We were all excited at the possibilities of transformation. The administration was full of leading ‘reformers’, among them Kiraitu Murungi, Anyang Nyong’o and Raila Odinga. And those who were not in government were advising it: Makau Mutua, Maina Kiai, Gibson Kamau Kuria, David Ndii, Kivutha Kibwana to name only a few. They all occupied the same space in the State. Harris Mule, David Ndii and Caleb Opon put together the Economic Recovery Strategy.
However, we learnt quickly that while we were in office, we were not in power. While the anti-corruption push, led from the front by President Mwai Kibaki, started with a bang it faltered within eight months. From my vantage point in the Office of the President there were three immediate reasons for this.
First of all, the nexus of the Office of the President (which included all security and defense agencies) and the Ministry of finance was the fulcrum of corruption in Kenya. And it was from here that a gaggle of civil servants engineered a successful counter-reform effort. Through a series of circulars, directives, committees, commissions and endless meetings, the fight against corruption was bureaucratised, effectively reduced to an annual laundry list by the anti-corruption authority of what they mostly hadn’t achieved, and the odd court appearance by suspects wearing broad smiles and expensive suits. The public treated the emerging charade with deepening derision.
We learnt quickly that while we were in office we were not in power. While the anti-corruption push, led from the front by President Mwai Kibaki, started with a bang it faltered within eight months.

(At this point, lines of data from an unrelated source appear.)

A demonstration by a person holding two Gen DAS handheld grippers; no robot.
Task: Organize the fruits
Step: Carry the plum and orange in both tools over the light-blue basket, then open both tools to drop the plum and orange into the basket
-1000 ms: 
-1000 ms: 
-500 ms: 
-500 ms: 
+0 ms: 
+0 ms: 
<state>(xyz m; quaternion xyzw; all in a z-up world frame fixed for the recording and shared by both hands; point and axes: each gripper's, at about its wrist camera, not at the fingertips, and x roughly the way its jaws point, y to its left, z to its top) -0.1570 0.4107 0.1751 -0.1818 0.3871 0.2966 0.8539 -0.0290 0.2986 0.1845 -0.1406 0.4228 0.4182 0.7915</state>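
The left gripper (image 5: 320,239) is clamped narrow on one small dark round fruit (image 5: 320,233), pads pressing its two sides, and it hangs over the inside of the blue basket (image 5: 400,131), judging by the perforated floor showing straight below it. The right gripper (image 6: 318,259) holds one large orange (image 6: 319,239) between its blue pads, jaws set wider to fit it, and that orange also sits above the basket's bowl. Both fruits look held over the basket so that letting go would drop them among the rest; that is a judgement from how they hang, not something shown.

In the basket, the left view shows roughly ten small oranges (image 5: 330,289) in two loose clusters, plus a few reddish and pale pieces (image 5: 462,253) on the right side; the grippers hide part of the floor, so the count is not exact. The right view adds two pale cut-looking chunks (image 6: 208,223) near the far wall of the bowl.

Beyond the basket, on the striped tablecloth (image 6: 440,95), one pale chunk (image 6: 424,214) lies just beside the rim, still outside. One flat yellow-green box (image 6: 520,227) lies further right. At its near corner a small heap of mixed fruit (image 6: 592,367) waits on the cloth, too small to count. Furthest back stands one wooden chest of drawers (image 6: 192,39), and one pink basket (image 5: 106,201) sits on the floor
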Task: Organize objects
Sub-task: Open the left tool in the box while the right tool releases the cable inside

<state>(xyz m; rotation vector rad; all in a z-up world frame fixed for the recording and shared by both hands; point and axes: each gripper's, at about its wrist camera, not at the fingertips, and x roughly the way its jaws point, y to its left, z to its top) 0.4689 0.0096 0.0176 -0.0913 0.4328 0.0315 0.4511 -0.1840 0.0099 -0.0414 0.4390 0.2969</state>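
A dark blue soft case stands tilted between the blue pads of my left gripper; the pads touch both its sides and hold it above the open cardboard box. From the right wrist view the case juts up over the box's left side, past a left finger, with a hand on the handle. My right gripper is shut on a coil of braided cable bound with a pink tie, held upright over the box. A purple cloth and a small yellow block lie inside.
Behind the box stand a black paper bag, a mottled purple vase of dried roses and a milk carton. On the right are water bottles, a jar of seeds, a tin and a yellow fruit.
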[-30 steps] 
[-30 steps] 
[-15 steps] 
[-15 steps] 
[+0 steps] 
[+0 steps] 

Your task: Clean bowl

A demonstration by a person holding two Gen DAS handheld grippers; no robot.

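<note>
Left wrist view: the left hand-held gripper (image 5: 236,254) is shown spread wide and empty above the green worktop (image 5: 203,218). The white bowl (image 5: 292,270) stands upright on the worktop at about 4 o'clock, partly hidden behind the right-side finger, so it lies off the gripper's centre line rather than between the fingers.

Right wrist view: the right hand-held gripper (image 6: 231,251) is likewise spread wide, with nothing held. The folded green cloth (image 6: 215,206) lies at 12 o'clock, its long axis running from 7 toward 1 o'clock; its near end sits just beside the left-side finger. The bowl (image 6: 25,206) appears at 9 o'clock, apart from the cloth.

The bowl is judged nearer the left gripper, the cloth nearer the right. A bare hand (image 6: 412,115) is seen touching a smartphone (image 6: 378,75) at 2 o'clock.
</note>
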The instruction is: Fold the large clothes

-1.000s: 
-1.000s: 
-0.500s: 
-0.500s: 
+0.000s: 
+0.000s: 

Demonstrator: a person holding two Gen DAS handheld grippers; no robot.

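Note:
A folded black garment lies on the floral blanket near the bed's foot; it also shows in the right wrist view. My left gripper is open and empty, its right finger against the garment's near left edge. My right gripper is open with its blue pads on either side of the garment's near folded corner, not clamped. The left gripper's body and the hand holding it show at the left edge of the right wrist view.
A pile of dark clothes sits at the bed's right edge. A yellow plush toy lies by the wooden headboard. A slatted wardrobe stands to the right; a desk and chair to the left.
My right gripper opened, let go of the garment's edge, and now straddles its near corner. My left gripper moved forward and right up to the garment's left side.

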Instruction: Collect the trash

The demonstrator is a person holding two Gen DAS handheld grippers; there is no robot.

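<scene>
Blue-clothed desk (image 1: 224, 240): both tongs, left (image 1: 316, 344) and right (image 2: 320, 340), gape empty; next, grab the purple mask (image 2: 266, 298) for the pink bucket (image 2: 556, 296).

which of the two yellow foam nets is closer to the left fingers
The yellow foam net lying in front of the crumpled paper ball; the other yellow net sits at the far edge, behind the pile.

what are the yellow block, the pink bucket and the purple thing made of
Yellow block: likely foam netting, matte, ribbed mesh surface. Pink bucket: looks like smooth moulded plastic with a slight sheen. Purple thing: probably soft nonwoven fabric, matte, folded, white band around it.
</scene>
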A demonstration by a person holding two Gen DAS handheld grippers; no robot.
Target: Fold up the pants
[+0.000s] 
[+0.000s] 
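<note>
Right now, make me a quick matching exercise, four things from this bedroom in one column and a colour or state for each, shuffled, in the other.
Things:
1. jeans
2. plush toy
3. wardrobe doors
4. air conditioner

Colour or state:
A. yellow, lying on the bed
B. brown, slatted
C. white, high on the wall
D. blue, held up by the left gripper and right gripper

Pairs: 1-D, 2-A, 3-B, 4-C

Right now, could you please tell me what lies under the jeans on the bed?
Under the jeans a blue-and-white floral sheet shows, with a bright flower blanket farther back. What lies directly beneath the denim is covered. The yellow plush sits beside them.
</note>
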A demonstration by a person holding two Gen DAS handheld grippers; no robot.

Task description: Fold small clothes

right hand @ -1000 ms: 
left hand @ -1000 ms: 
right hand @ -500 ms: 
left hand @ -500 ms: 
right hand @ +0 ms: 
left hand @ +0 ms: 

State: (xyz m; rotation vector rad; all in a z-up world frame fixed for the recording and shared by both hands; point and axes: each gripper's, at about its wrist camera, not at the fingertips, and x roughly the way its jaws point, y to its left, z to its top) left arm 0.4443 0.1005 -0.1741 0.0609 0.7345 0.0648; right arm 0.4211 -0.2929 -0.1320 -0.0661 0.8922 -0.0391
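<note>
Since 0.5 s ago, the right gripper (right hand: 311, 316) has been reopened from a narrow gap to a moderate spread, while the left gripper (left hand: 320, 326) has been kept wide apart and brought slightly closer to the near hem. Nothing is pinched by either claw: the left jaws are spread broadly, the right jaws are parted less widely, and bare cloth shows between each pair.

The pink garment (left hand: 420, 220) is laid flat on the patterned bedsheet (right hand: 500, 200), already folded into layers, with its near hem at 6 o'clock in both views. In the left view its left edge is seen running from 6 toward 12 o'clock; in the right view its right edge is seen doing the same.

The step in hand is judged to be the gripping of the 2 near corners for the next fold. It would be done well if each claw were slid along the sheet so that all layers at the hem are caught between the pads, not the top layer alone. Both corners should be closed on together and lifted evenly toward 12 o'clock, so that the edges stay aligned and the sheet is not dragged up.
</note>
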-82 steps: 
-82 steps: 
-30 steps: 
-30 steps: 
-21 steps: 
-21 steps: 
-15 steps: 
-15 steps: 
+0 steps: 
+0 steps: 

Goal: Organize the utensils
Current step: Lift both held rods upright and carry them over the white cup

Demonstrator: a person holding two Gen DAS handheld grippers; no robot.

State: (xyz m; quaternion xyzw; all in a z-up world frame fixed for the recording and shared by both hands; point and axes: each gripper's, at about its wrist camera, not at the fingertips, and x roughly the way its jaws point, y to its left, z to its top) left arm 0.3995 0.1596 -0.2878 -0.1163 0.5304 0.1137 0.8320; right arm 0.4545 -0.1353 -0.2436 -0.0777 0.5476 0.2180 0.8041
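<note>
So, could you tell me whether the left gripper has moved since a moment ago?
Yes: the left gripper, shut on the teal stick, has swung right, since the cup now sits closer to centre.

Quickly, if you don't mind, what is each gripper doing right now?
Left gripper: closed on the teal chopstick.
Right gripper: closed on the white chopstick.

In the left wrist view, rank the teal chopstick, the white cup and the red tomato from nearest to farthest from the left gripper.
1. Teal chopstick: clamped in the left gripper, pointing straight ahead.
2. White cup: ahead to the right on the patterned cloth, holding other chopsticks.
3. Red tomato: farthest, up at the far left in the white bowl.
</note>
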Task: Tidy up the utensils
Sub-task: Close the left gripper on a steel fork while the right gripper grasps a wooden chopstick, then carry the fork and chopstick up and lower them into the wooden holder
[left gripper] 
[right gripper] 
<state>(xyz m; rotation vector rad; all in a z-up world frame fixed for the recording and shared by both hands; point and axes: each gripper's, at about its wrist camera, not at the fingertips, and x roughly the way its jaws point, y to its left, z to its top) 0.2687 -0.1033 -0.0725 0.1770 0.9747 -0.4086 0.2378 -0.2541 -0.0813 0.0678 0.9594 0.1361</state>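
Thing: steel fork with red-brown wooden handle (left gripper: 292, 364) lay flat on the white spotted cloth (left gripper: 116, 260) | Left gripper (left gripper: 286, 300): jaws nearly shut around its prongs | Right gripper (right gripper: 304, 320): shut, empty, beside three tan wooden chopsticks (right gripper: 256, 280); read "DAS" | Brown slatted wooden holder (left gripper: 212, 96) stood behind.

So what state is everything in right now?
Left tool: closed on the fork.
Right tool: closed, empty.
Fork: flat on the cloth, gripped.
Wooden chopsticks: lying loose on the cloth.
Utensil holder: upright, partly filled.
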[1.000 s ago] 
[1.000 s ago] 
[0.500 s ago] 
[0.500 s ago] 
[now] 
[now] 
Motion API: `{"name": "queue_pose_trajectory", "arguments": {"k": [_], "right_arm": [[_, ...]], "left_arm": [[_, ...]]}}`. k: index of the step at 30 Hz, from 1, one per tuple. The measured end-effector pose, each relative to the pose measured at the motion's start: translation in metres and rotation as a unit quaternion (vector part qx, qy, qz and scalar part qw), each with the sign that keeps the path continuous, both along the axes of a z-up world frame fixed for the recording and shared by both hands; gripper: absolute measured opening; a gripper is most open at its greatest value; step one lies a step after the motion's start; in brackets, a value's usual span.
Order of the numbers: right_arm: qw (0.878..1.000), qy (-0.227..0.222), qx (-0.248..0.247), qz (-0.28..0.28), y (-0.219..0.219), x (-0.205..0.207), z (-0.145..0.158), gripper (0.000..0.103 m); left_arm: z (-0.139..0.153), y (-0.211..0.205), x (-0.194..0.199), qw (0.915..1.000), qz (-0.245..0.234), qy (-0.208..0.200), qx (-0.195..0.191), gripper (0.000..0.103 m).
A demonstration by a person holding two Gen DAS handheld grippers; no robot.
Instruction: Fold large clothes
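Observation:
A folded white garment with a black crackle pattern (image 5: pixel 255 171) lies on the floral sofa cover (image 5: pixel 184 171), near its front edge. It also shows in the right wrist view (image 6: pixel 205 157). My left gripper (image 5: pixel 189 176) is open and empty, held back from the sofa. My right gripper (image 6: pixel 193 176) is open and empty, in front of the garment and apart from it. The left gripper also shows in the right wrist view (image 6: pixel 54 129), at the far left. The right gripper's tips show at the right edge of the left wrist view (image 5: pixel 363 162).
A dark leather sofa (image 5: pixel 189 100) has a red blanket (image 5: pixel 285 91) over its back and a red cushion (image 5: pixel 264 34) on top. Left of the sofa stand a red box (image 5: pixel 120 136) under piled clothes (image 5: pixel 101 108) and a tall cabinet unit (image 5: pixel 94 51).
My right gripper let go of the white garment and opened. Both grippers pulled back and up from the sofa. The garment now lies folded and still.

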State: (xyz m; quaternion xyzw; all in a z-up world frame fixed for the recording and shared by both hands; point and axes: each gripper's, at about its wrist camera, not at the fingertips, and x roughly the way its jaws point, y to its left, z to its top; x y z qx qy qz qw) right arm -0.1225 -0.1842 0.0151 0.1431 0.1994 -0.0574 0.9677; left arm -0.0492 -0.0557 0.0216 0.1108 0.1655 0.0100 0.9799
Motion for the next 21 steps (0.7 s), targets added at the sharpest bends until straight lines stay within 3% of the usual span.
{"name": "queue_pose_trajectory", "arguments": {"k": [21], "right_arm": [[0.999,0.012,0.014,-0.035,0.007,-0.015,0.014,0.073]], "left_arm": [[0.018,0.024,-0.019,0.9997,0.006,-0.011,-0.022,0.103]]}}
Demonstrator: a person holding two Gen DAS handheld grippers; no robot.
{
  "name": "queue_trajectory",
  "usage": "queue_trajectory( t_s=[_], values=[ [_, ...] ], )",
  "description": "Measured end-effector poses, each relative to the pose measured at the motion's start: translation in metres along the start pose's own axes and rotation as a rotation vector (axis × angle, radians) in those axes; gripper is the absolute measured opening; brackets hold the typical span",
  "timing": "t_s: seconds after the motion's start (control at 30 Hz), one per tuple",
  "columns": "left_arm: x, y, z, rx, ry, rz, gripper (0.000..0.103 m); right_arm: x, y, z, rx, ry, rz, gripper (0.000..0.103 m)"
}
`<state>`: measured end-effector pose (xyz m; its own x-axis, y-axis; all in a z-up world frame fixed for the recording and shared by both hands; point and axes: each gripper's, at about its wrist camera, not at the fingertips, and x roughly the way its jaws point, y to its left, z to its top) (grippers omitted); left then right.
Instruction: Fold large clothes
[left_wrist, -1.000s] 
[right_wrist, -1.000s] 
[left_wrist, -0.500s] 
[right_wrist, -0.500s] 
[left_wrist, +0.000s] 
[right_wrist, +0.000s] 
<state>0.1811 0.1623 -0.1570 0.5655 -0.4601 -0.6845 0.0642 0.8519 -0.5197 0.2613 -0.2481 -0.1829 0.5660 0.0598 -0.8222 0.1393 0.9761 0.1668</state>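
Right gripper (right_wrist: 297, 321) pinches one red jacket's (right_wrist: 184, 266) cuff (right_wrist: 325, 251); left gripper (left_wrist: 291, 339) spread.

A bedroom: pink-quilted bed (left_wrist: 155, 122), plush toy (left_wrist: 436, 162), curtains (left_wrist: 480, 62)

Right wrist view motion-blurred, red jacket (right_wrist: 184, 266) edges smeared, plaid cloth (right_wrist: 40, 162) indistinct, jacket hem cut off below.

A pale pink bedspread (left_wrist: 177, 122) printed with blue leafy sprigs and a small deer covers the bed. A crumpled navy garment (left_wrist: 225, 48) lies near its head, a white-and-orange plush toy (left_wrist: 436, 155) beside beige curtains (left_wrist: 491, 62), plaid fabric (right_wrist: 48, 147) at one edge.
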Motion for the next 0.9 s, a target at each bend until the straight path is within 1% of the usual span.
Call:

This bureaucratisation was sealed when Kenya ratified the United Nations Convention Against Corruption (UNCAC) in 2003 – a case of policy surrender if ever there was one. The expertise of the World Bank, IMF and other donors in this area was unchallenged, programmatised and affirmed. Our political class had outsourced anti-corruption. This was ironic given the improvements in economic management that gave the regime considerable leeway to define the fight against graft within our own particular African political reality.
Secondly, some of my own colleagues were essentially ‘bought off’ or overcome by greed, all rigorously and robustly justified. Some were refreshingly honest about it. One cabinet minister told me directly, “After 10 years in the opposition we have to eat, John, and if it means shaking down banyanis – sawa!” Others – much to my surprise, it was the ones who’d been most vocal against the ‘Moi dictatorship’ and were activists for good governance, transparency, human rights etc – degenerated into very basic ethnic chauvinists. One colleague, who has done very well for himself and his practice since 2003 to date – whispered to me one evening in Kikuyu: “We have arrived! This thing is ours John. We can never let it go.” He was as, as they say, a grown ass man, as excited as a child allowed into the cookie shop at night. For this lot ‘eating’ was a tribal right that had been earned by years in Moi’s political wilderness.
Much to my surprise, those who’d been most vocal against the ‘Moi dictatorship’ and were activists for good governance, transparency, human rights etc, deteriorated into very basic ethnic chauvinists. One colleague, who has done very well for himself and his practice since 2003 to date – whispered to me one evening in Kikuyu: “We have arrived! This thing is ours We can never let it go.”
I remember one group of senior colleagues who’d been given an all-expenses paid trip to Asia. They returned with new clothes, expensive watches and their skins glowing from massages and other ‘treatments’ that had been laid on. Before long if you wanted to chat with a senior colleague about something urgent it was easier to catch them at the building site of a house that was being expanded or built from scratch. Or even better, at the home of a second wife or concubine, where the mood was far more relaxed.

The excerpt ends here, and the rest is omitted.